Answer:
Inference for Regression
Explanation:
Let us try to understand the difference between each of them.
1) Two sample t- test : the following assumptions must be used while applying the t- tests.
- The samples of n observations X₁,X₂,X₃,...........X n is selected randomly.
- The population from which the small sample is drawn is normal.This is essential for X` and s , the two components of the statistics t, to be independent. it has , however been shown that slight departures from normality do not seriously effect the tests.
- In case of two small samples both the samples are selected randomly , both the populations are normal and both the populations have equal variances.
2) Chi - squared Test for independence:
The two attributes A and B are said to be independent if the actual frequency equals the expected one , that is, if (AB) = (A)(B)/ N
Similarly α and β will be independent is (αβ) = ( α)( β)/ N and so on.

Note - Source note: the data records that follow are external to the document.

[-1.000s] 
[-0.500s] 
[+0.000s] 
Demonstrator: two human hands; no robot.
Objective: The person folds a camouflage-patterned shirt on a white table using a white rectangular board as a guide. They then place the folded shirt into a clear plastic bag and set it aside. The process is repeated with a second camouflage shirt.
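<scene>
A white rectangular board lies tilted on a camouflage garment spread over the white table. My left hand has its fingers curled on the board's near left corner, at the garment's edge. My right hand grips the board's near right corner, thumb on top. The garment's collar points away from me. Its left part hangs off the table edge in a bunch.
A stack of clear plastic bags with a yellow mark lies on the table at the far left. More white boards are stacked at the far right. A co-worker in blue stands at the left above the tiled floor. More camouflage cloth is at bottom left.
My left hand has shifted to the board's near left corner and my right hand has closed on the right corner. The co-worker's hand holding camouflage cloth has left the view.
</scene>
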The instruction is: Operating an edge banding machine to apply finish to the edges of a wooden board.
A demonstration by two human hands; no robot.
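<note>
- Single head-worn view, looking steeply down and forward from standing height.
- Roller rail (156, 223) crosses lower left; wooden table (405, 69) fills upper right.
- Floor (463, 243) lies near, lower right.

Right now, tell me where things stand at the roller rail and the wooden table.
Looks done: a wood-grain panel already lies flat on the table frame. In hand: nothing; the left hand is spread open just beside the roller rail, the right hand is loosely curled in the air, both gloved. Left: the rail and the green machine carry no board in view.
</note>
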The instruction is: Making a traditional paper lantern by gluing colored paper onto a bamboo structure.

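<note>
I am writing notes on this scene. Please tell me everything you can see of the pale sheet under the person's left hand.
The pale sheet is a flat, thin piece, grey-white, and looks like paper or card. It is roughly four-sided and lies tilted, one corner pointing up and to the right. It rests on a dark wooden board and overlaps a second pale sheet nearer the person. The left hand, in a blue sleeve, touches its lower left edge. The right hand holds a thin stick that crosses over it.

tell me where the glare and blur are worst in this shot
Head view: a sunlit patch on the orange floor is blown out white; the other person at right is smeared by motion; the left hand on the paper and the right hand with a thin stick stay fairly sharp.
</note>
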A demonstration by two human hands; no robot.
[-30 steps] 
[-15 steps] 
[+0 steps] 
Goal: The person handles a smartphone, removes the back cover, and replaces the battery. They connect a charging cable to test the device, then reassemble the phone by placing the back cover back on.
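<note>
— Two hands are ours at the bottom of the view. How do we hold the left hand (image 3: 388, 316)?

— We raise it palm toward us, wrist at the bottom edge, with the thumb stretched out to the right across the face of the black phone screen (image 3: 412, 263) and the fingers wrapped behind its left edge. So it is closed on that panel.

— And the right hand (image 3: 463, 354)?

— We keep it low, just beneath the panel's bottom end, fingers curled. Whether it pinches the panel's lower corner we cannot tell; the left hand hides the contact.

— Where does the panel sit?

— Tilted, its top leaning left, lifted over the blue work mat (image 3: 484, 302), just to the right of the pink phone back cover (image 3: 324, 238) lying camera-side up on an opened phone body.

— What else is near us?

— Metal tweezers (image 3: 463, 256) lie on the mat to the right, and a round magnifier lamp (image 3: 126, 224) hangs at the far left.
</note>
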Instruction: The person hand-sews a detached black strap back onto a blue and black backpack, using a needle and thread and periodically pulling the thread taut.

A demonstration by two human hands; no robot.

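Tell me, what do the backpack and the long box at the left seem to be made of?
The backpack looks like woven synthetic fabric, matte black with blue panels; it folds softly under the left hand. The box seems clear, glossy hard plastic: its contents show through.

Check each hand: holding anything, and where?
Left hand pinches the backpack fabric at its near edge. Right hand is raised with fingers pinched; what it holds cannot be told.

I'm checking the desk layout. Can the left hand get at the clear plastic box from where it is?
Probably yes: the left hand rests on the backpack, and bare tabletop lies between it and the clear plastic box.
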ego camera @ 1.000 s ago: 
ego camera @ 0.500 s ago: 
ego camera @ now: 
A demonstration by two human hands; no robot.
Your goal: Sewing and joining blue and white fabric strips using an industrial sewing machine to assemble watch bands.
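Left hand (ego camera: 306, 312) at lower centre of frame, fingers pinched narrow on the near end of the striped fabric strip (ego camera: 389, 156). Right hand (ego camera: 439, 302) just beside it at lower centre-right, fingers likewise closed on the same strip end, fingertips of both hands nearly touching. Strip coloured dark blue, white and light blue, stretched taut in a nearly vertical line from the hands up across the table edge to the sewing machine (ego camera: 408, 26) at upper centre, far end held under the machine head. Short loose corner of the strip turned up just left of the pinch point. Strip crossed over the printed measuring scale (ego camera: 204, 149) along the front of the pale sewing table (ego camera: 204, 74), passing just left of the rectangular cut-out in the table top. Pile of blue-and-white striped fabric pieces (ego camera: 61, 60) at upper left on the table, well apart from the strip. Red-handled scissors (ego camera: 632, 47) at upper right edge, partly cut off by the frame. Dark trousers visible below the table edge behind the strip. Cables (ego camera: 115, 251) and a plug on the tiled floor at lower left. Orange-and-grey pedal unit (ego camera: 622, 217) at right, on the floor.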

3) Inference for Regression
When both X and Y are observed at random i.e the sample values are from a bi variate population there are two regression equations , each obtained by choosing that variable as dependent whose average value is to be estimated and treating the other variable as independent .
4) A N O V A
The various sources of variation , degrees of freedom , the sum of squares and the mean squares associated with the sources are generally shown in a table called analysis of variance table or A N O V A table.
5) Matched pairs
It can be used when the experiment has only two events or possibilities and each variable can be grouped in either of the two conditions. Example people having C O V I D 19 and not having C O V I D 19.